3 thoughts on “Glacier Girl

  1. The reason those aircraft were there was because of the Battle of the Atlantic. For the US to become engaged it had to get it’s fighting forces and their equipment to where the action was. With the German U-boats sinking so many allied ships during 1942 and early 1943 shipping, especially across the N Atlantic, was a big problem. The allies would not truly gain the upper hand in the Battle of the Atlantic until May of 1943.

    In April 1942 the US Army Air Force (AAF) began it’s initial deployments to England which was the beginning of what would be come the Eighth, Ninth, and Twelfth Air Forces. The heavy bombers, at this point all B-17s, could fly over on their own but what about fighter aircraft? At the time the Lockheed P-38F and G models were the only combat worthy US fighter aircraft ready for deployment that had the range to make it to where it was needed.

    They would be staged across starting from Goose Bay, Labrador with stops in Greenland and Iceland before landing in Scotland. Of course this had to be done over vast stretches of deadly cold water across a region of the world with some of the worst and least predictable weather on the globe during a time when the tools for weather forecasting and navigational aids were nothing like what we have today. Add to that the Germans broadcasting false navigation beacon signals.

    Because of the navigation involved and the need for long range CW communications a B-17 was assigned to be the mother ship for each flight of six P-38 fighters.
    This was a wise decision though the fact that out of the first flight of B-17s attempting the flight across the N. Atlantic three were lost (crews recovered) gave reason for some worry.

    The situation was so desperate that the AAF determined that a loss of 10% of the aircraft and pilots in transit would be an acceptable loss.

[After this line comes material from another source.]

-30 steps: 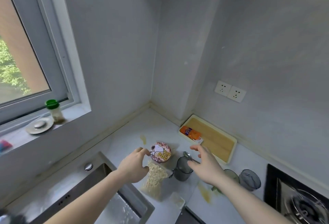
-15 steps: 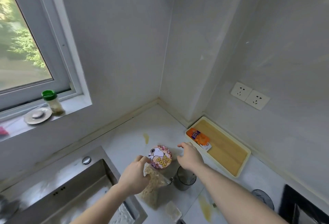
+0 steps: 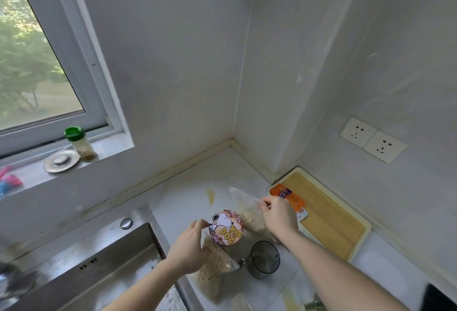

    In the end a total of 179 P-38s made it across the N. Atlantic in 1942 out of 186 that attempted and only one pilot was lost. The N. Atlantic route was considered closed during the winter months but it was a quite impressive performance for the time.

    By the summer of 1943 the Battle of the Atlantic was well on the way to being won and the miracle of production from US yards was beginning to show up. It was much cheaper to ship the aircraft and a scheme for carrying them on the decks of oil tankers worked so well that the numbers being shipped were more than adequate so there was no reason to ferry the P-38s over the great white north again.

    However if things had not gone well and the allies had not gained control of the shipping lanes the Army already had a contingency plan to ferry 4,000 aircraft across the Atlantic in 1943.